Leah Libresco's Blog, page 6

January 14, 2022

Covid, Vulnerability, and a Miasma Mindset

The New Atlantis convened a slate of writers for a symposium on lessons to learn from covid. My contribution to the “Beyond the State of Exception” symposium is “Bad Air,” a mediation on aerosols, ventilation, and vulnerability.


We’re used to starting with a premise of safety and sterility. The goal of our policy and our private precautions is to return us to that baseline of nothingness.

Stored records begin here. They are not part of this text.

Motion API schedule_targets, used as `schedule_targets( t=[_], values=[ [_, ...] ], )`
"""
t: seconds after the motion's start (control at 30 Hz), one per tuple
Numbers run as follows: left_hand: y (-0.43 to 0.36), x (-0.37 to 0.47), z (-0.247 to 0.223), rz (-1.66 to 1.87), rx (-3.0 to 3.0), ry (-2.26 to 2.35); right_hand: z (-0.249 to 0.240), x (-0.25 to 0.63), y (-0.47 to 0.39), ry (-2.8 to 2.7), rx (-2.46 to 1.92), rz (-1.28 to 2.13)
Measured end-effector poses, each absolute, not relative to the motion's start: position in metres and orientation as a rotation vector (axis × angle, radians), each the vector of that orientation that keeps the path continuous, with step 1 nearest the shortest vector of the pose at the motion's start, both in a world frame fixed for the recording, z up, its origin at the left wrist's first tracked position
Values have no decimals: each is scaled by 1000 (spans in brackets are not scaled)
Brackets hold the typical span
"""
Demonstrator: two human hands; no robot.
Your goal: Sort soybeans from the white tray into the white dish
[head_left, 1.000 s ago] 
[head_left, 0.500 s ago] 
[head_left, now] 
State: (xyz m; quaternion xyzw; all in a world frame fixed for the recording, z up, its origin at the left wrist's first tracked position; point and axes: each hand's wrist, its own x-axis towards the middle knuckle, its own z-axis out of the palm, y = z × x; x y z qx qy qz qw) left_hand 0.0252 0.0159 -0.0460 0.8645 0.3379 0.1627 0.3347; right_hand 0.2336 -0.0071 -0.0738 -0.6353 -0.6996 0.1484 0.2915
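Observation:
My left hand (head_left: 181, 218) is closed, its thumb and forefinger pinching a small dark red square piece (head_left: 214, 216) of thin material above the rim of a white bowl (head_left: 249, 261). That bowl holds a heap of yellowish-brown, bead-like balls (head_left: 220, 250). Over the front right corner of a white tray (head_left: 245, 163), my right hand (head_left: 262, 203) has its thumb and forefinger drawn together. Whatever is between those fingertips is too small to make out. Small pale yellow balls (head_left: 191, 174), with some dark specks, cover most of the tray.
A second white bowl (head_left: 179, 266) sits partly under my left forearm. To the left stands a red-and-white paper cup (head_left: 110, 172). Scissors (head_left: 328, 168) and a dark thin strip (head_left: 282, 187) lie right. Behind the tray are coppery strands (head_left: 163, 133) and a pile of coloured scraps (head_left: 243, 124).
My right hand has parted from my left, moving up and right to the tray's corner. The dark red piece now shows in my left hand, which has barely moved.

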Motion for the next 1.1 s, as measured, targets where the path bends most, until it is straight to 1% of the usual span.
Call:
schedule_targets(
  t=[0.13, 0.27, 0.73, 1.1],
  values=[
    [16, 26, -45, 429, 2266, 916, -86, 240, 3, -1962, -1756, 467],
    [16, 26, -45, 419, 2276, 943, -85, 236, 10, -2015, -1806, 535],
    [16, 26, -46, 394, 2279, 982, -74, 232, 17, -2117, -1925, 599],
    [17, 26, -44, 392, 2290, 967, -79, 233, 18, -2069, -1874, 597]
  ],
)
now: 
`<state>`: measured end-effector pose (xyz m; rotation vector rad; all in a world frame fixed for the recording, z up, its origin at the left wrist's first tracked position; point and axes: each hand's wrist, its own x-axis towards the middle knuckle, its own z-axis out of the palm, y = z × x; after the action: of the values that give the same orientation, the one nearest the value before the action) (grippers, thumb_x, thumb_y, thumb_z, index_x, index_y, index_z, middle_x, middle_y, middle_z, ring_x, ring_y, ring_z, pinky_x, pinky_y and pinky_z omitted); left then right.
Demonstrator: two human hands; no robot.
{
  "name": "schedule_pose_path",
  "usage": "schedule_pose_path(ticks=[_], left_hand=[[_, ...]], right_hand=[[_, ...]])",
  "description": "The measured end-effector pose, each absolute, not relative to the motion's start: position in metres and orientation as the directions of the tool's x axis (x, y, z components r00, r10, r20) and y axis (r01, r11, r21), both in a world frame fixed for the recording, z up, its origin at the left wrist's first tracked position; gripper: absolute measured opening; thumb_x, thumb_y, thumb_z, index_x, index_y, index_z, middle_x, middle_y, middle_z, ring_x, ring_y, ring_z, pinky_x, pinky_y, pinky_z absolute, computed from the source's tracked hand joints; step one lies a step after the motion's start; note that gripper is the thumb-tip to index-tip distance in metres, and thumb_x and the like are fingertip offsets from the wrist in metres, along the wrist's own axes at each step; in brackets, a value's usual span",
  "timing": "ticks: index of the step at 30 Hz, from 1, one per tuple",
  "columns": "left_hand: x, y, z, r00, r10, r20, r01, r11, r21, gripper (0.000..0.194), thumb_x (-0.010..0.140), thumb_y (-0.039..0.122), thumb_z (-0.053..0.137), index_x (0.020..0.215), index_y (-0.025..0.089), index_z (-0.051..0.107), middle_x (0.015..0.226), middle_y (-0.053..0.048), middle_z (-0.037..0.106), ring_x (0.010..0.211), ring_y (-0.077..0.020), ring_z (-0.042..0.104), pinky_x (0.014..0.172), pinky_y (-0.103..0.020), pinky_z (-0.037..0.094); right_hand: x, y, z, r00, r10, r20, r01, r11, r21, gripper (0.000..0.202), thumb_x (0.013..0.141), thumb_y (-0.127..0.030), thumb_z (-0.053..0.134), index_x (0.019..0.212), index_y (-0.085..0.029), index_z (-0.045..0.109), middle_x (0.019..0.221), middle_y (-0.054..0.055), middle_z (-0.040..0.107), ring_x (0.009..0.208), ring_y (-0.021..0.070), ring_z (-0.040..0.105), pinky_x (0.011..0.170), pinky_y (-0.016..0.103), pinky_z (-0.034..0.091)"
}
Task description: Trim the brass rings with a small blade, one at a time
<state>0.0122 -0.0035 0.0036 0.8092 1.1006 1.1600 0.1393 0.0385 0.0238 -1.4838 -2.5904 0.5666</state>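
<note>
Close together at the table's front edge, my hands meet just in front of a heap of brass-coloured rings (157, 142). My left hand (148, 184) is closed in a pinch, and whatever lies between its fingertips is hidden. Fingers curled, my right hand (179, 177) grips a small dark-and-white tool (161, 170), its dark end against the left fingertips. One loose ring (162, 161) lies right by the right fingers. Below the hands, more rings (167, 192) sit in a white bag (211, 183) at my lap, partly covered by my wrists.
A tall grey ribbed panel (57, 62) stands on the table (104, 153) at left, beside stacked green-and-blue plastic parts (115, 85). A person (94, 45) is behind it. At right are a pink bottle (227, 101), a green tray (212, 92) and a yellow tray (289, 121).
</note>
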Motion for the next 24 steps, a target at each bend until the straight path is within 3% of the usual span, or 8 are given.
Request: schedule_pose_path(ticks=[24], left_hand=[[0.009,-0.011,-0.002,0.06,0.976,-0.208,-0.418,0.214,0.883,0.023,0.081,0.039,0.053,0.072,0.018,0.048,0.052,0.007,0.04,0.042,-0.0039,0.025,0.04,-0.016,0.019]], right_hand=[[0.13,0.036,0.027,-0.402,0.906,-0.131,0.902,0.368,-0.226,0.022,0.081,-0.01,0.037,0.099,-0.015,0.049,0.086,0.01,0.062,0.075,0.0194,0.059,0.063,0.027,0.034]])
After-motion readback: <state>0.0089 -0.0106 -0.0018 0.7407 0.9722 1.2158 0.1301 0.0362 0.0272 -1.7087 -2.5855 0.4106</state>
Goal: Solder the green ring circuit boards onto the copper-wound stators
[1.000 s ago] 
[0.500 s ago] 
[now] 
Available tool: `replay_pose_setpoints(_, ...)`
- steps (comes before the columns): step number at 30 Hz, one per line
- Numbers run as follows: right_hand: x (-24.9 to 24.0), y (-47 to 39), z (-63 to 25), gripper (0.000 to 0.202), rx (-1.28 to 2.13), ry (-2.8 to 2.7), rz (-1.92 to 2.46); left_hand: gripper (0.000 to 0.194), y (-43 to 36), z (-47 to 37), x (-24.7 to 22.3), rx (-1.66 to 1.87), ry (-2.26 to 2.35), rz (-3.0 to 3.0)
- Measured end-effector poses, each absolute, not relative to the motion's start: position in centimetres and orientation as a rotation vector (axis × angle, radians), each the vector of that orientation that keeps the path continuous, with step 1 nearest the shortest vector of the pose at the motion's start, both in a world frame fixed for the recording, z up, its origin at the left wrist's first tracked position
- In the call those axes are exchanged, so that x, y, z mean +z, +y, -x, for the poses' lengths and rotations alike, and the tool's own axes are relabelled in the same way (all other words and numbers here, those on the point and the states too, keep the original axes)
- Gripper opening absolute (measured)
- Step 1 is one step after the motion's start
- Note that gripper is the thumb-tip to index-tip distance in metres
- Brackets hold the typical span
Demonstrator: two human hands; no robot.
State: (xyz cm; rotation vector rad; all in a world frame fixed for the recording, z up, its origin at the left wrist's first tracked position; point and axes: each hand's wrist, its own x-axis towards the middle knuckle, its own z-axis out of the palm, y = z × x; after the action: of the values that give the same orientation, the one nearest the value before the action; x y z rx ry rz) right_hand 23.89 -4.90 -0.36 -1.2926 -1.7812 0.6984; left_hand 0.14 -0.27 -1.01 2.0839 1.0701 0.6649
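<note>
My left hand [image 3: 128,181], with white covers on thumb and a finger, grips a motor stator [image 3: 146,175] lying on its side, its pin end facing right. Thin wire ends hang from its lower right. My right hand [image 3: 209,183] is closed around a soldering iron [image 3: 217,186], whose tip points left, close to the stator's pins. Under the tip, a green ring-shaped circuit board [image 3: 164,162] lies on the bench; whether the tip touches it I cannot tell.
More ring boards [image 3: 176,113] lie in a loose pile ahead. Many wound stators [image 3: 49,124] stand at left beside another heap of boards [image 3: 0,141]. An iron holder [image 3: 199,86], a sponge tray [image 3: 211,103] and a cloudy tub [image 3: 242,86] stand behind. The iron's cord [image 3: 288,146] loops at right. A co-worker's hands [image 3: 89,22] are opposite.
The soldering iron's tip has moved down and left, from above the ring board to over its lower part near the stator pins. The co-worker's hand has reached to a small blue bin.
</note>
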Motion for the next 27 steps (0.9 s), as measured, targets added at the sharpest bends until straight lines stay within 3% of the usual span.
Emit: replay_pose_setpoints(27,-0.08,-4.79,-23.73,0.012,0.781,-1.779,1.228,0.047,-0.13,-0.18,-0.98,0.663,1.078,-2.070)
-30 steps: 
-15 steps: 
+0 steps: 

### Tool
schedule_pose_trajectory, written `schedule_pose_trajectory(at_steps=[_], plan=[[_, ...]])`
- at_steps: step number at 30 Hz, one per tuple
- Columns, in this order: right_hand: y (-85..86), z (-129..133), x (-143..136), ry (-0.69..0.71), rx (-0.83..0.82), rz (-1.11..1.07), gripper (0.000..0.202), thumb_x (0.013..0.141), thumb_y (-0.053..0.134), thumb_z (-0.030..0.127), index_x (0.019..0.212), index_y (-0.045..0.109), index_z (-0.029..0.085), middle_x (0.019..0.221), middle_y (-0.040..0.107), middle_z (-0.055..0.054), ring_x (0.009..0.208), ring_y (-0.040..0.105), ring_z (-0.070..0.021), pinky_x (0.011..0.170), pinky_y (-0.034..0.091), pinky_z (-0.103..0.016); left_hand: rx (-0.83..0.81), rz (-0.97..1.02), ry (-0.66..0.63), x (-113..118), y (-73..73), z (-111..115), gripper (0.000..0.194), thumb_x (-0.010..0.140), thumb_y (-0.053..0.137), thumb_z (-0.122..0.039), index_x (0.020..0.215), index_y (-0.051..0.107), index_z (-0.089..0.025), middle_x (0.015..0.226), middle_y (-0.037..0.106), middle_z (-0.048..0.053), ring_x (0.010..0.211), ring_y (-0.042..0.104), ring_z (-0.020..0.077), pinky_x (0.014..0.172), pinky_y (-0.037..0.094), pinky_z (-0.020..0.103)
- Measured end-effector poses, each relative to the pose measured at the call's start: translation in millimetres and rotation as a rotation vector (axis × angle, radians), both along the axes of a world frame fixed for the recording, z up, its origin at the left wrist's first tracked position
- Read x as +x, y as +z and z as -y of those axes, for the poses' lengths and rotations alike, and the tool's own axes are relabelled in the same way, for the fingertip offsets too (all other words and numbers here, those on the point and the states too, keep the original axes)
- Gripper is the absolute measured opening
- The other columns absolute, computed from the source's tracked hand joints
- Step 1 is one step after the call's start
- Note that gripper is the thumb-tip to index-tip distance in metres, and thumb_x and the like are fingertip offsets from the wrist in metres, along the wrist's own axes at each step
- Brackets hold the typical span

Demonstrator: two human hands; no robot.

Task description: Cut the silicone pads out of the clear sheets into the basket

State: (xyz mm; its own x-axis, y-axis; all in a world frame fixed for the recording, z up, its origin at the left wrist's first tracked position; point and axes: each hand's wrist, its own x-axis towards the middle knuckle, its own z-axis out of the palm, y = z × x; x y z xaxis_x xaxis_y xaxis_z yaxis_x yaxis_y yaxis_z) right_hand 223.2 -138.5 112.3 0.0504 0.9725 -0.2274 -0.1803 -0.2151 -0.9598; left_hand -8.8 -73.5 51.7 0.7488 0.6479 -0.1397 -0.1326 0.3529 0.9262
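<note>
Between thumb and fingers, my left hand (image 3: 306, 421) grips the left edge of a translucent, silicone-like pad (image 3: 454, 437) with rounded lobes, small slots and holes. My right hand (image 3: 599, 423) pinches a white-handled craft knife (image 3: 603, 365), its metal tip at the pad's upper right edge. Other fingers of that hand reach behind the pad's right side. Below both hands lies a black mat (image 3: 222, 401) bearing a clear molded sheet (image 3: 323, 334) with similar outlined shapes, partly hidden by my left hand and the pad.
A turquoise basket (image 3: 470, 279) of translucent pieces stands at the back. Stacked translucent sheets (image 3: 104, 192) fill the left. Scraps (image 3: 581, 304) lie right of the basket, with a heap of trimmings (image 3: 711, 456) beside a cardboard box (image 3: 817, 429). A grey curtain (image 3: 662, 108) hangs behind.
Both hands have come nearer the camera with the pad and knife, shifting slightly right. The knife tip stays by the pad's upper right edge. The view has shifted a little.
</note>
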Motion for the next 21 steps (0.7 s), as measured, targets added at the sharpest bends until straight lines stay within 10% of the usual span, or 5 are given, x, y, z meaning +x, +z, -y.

The artist Anicka Yi uses scents as her medium, and, as she told the New York Times in an interview, she thought about how to replicate the crisp nothing that people expect as the marker of both safety and luxury. “I talk a lot about how power has no odor,” Yi explained. “This is why you should not be smelling any odors when you walk into a gallery in Chelsea, or when you walk into a bank. These are places of power and sterility.”


[…]


We are all vulnerable, open systems. Our lungs are not, at least topologically speaking, interior organs. They are part of our surface — more like the nakedness of our faces than the tucked-away security of a liver. Our public health must start from the premise that we are present to the world, and total retreat is not an option. Then we will have the freedom and clarity to decide how best to face a lively, dangerous, and beautiful world.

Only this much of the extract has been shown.